The issue has split the city's church community. Angwin says 100 pastors will join Miss Bryant at the repeal rally.
But in announced support of homosexuals are Catholic Archbishop John Roachand dozens of bishops of the Lutheran, Methodist, Episcopal and Mid-America Baptist churches...
This past year, a different bishop funneled hundreds of thousands of church funds to promoting Vote Yes. Admittedly, it's different issue, but it's hard to see Nienstadt taking the stand that Roach did in 1978.
The day of the vote, my friends from campus and I headed to the polling place at a playground down Snelling Avenue. Since Minnesota had adopted same-day registration in 1974, we gathered our unregistered friends from the dorm, vouching for those eligible voters who didn't have proof of residence. It seemed a carnival atmosphere on spring day close to the end of the term with so many friends from campus showing up.
Naturally, our youthful optimist was crushed by the two-to-one passage of the repeal. Fortunately, we had resilience, time and an 18-year-old legal drinking age to revive our spirits.
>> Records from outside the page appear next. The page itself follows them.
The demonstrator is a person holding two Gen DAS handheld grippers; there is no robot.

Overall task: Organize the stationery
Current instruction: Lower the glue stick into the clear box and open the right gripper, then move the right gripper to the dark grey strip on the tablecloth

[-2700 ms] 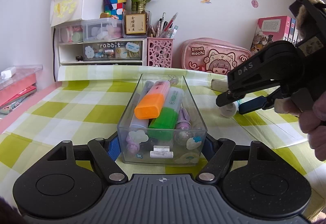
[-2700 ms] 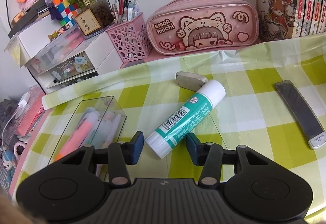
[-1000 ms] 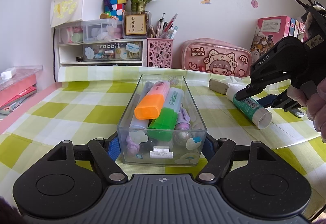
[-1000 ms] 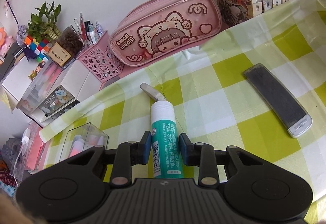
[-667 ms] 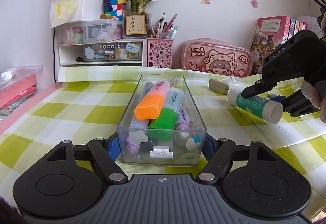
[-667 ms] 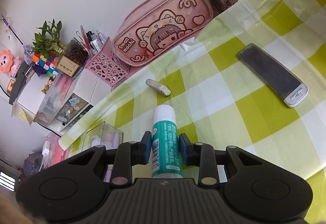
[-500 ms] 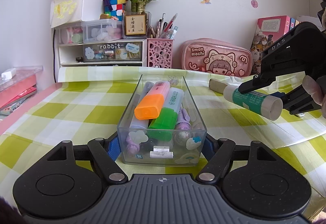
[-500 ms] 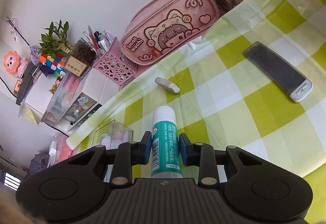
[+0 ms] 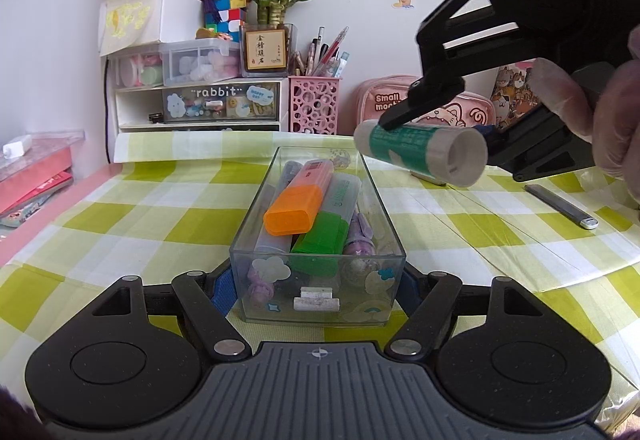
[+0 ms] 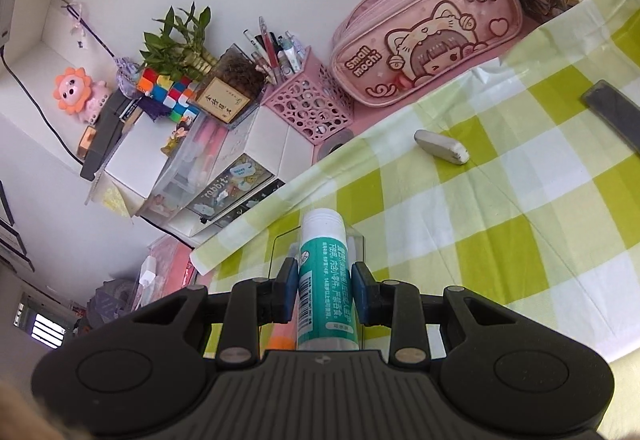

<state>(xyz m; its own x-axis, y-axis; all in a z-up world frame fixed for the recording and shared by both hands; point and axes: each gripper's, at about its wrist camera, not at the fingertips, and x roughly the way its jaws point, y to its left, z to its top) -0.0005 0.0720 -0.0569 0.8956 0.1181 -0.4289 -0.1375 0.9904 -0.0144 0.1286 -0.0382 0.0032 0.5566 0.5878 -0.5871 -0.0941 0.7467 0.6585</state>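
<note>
Right gripper [image 10: 325, 294] is pinching the glue stick [image 10: 325, 280], holding it in the air over the clear organizer box [image 9: 318, 240]; left gripper [image 9: 316, 292] is clamping that box's near end on the checked tablecloth [image 9: 120, 216].

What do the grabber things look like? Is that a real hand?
Both grippers are black plastic with blue pads on the jaws. The left gripper has round discs, silver screws and a ridged grey middle. The right gripper looks the same. A hand in a thin clear glove holds it.
</note>
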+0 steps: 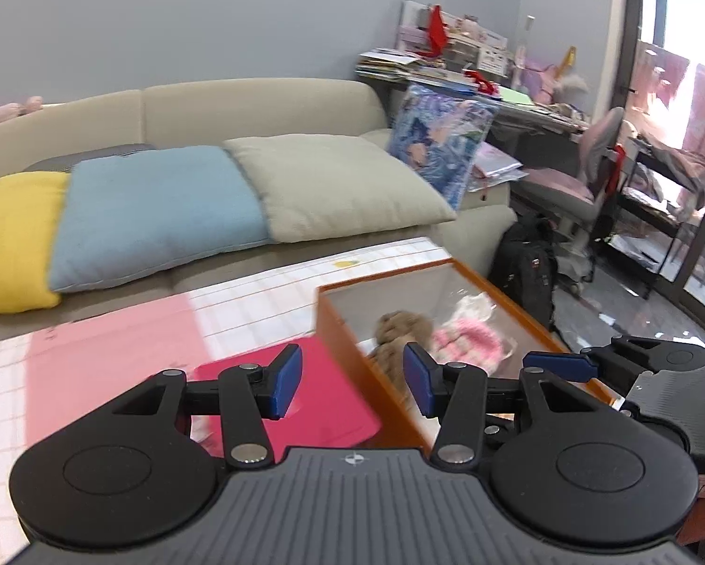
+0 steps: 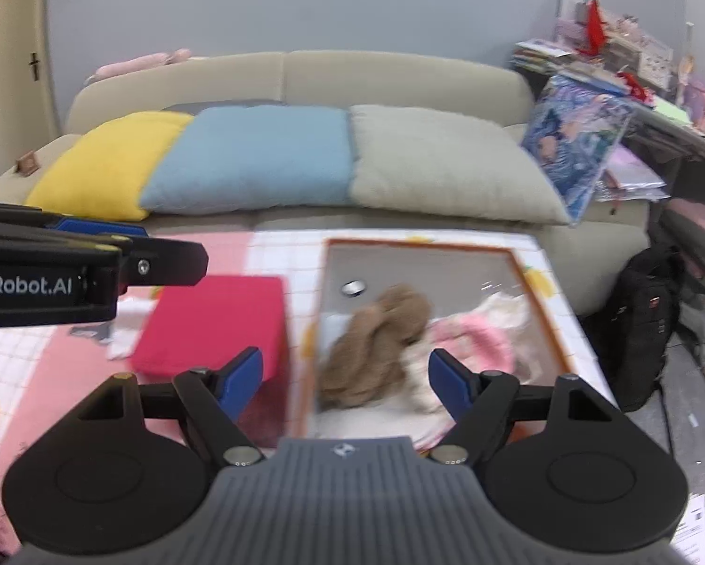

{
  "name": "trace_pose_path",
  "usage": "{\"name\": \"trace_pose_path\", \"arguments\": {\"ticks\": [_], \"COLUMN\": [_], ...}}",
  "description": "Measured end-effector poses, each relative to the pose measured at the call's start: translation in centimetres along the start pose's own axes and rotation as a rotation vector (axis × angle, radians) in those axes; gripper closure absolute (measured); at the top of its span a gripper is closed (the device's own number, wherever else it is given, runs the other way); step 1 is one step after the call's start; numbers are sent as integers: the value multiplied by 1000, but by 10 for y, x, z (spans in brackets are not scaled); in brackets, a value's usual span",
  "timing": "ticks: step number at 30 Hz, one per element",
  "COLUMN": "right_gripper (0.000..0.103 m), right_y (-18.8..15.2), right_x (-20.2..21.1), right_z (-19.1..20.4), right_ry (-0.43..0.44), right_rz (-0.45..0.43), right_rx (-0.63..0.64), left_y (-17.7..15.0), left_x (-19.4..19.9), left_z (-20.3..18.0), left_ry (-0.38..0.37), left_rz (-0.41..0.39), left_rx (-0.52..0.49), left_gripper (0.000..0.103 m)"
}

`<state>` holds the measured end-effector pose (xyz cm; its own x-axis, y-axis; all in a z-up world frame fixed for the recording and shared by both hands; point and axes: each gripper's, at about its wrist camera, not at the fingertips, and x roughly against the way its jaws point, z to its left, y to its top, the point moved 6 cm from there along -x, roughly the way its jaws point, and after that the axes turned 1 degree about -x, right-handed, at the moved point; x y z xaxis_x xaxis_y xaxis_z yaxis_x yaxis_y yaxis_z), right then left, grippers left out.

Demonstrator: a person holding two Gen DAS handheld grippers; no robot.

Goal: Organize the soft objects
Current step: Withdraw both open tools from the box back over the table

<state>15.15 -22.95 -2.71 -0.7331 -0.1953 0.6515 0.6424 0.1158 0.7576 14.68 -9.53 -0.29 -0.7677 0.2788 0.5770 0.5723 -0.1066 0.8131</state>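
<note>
An orange-walled box [image 2: 540, 301] stands on the table and holds a brown plush toy [image 2: 376, 343] and a pink and white knitted soft item [image 2: 474, 339]. In the left wrist view the box [image 1: 347, 343] shows the same brown plush [image 1: 399, 329] and pink item [image 1: 465, 343]. My right gripper [image 2: 347, 383] is open and empty, above the box's near end. My left gripper [image 1: 352, 379] is open and empty, over the box's left wall. It also shows from the side in the right wrist view [image 2: 117, 254]. A red cushion-like block [image 2: 215, 320] lies left of the box.
The table carries a pink and white checked cloth [image 2: 32, 376]. Behind it a beige sofa [image 2: 305, 75] holds yellow [image 2: 107, 160], blue [image 2: 258, 155] and beige [image 2: 446, 160] pillows. A black backpack [image 2: 639, 320] stands on the floor at the right, near a cluttered desk [image 2: 635, 70].
</note>
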Motion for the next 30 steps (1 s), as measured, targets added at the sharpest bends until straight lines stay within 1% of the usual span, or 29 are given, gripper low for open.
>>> {"name": "trace_pose_path", "arguments": {"ticks": [4,7,13,17,22,30], "right_gripper": [27,27,27,27,27,27], "right_y": [-11,-17,-19,-19,-16,-7], "right_x": [-1,-4,-10,-16,-29,-56], "right_z": [29,51,94,119,147,176], "right_ry": [64,102,159,196,231,245], "right_rz": [37,54,44,39,31,32], "right_rx": [18,58,182,263,370,525], "left_y": [-18,-32,-59,-71,-81,-91], "left_x": [13,18,28,34,37,27], "left_z": [21,38,71,90,114,151], "left_ry": [40,68,117,141,160,179], "left_rz": [16,40,76,86,96,124], "left_rx": [23,50,98,126,153,198], "left_gripper": [46,46,46,46,46,46]}}
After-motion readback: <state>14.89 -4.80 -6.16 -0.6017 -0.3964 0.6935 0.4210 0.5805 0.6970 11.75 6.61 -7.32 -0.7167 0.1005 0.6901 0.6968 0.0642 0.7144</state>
Perhaps most enduring legacy was that we stayed engaged in this issue.
The AP's Mary Vandemark reported the night of the election:
Shouts of "Hallelujah" and "Praise the Lord!" greeted announcements of vote totals at Temple Baptist Church, where about 200 proponents of the initiative gathered after the polls closed.The church's pastor, the Rev. Richard Angwin, was a leader of the repeal effort. He said the vote means homosexuals "will have to keep their sin quiet."
In a victory address 90 minutes after the polls closed, Angwin called the amendment, approved by the City Council four years ago, "a travesty that the people of St. Paul would never have stood for had we been given the opportunity to vote."
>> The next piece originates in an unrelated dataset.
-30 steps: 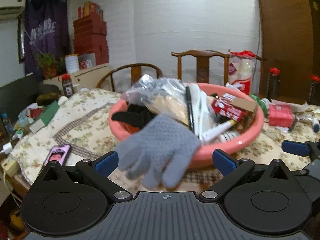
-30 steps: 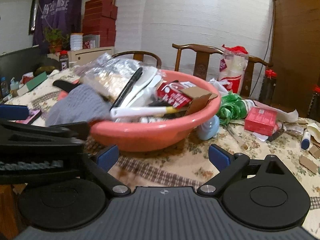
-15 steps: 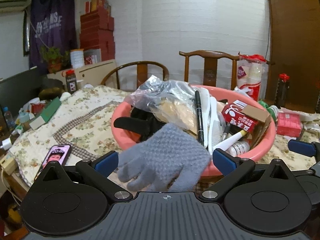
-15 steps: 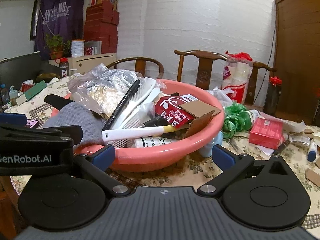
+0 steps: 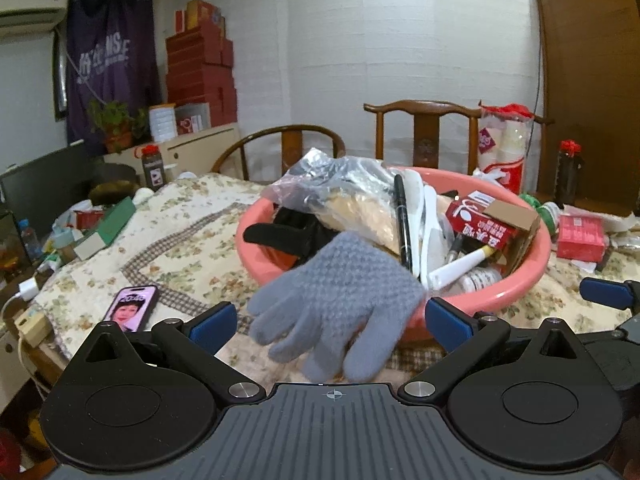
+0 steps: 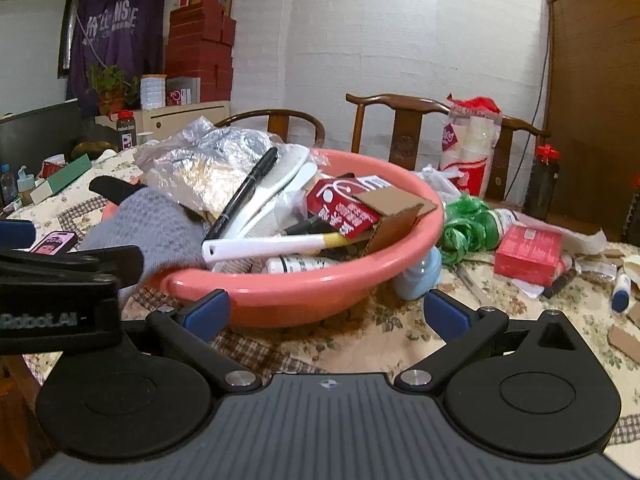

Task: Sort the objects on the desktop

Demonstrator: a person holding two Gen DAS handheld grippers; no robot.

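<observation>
Item: grey knitted glove (image 5: pixel 336 300), one. It lies draped over the near left rim of the pink basin (image 5: pixel 532 264), cuff up on the heap, fingers hanging outside toward the tablecloth (image 5: pixel 192 240). Judged soft, light and limp with a grippy knit; it should bunch under a pinch and trail when lifted. Best hold judged to be the thick palm or cuff, not a single finger.

Basin: one, near the front edge of the table, heaped.

Contents counted:
- black marker (image 6: pixel 244 196), one, slim and stiff, leaning on the pile
- white long-handled tool with a yellow end (image 6: pixel 268 246), one
- red carton (image 6: pixel 344 210), one, with torn brown flaps
- crinkled silver bag (image 6: pixel 208 168), one

On the cloth:
- phone (image 5: pixel 130 308), one, toward the left edge
- red box (image 6: pixel 528 254), one, right of the basin
- green ribbon bundle (image 6: pixel 464 228), one

Left gripper (image 5: pixel 326 318): jaws wide, glove fingers hanging between them, not clamped.

Right gripper (image 6: pixel 326 308): jaws wide, holding nothing, facing the basin's near wall
</observation>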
Kerry Woodward campaign manager for St. Paul Citizens for Human Rights, said Angwin and his followers based their campaign on "fear, hatred and deceitful tactics."
"The people in this city do not realize that gay people are their own children, coworkers and next door neighbors," she said. "Gay people are ordinary people deserving of basic human rights." (Nexis All News, April 25, 1978, accessed 1/2/2013).
As the second, unsuccessful fight in 1992 to remove protection for LGBT people in St. Paul's human rights amendment demonstrated, queer folk were not about to keep anything quiet, nor were we straight allies.
Bluestem suspects that those risk-adverse DFL leaders who Mannix mentions in his article give far more weight to the defeats like 1978 and Majority Leader Dean Johnson's defeat in their marriage freedom calculus than they do the forward motion of equality.
Perhaps they should re-think their math. History is on the side of courage in this conversation and fabulousness is in the news feed as more same sex couples marry. Minnesota should join in those glad tidings.
Americans are tired of silly political games, of the brinkmanship that leads us to fiscal cliffs and the political caution that would turn a victory like the defeat of the marriage amendment into a liability.
The chance to reject the amendments brought voters to the polls and the DFL into the majority. A bit of boldness might keep pro-marriage freedom legislators from all parties in office.
Photo: Legislative Clerk David Surdez places the names of the 2013-2014 House members on the voting board in the House Chamber. The 134 name plates have to be adjusted by hand at least every two years. The legislative session is scheduled to begin Jan. 8.
One of the things that changed that board was the big turn out to defeat the marriage and voter restriction amendments.